Consider the case of Erin Larkins, "a Columbia University graduate student who says she and her boyfriend have significant student loan debt." Ms. Larkins is one of the hundreds of protesters who "sleep on air mattresses, use Mac laptops and play drums." (Is it fair to say that anyone with a Macbook has no business complaining about their life of poverty?) Those same protesters regularly "march down to Wall Street, yelling, 'This is what democracy looks like!'"

According to Ms. Larkins, "I don't think we're asking for much, just to wake up every morning not worrying whether we can pay the rent, or whether our next meal will be rice and beans again** . . . No one is expecting immediate change. I think everyone is just hopeful that people will wake up a bit and realize that the more we speak up, the more the people that do have the authority to make changes in this world listen."

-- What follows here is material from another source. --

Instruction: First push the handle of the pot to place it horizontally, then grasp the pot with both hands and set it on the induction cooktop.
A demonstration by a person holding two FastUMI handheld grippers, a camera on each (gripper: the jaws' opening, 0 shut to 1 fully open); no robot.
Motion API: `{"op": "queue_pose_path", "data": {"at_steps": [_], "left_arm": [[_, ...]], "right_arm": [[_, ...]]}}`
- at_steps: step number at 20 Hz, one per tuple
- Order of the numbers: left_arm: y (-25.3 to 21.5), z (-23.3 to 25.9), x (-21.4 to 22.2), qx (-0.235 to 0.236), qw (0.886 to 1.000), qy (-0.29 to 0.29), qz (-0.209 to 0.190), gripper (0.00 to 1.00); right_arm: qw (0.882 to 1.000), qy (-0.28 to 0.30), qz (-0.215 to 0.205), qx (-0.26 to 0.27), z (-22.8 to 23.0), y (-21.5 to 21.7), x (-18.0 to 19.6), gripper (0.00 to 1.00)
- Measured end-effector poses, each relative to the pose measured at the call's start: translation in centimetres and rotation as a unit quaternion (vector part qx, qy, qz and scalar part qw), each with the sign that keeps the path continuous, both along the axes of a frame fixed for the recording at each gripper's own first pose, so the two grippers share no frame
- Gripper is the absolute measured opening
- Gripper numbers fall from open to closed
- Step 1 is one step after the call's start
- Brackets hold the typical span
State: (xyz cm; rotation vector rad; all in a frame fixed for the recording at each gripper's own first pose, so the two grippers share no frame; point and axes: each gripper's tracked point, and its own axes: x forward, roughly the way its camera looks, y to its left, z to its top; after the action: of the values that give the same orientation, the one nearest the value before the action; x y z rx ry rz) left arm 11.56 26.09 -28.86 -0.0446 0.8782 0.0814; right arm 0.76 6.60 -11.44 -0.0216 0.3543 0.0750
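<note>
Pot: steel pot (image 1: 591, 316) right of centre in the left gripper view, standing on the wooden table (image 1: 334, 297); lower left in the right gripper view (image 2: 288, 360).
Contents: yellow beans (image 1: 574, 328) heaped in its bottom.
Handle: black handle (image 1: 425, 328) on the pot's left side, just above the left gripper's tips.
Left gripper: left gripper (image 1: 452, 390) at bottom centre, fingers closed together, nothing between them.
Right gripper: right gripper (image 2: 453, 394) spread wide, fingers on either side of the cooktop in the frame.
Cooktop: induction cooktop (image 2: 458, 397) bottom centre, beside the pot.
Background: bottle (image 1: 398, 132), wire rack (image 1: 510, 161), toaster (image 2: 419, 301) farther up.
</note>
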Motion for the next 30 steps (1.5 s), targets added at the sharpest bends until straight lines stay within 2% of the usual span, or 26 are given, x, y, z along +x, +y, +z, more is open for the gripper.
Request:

Or, as Sean summarizes it: "Like, I'm smart, I go to Columbia...someone as important as myself is above having to face the realities of life. Like, I think the government should re-pay me for the years that I have lived off the money that wasn't mine...because, I'm like smart know, I go to Columbia."

I'd love to know what she's studying. Maybe she should have thought twice before "investing" in an overpriced graduate degree.

Anyways, read through these profiles of the protesters and tell me if you think I'm being unfair.

EDIT: Catherine points out this article, which isn't as "mean" to the protesters. Which is not to say it does their cause any favors. Watch the video. The big problem problem with this "movement" is that every time these people open their mouths, you end up wanting to punch someone. (My favorite is the guy running around in a mask and bandanna [pictured above]. He apparently thinks he's actively seeking employment, and he seems to wonder why no one is hiring him.)

* The pictures are from the New York Observer article I linked to.

** I don't get what she's complaining about. Catherine and I eat rice and beans all the time, and we like it.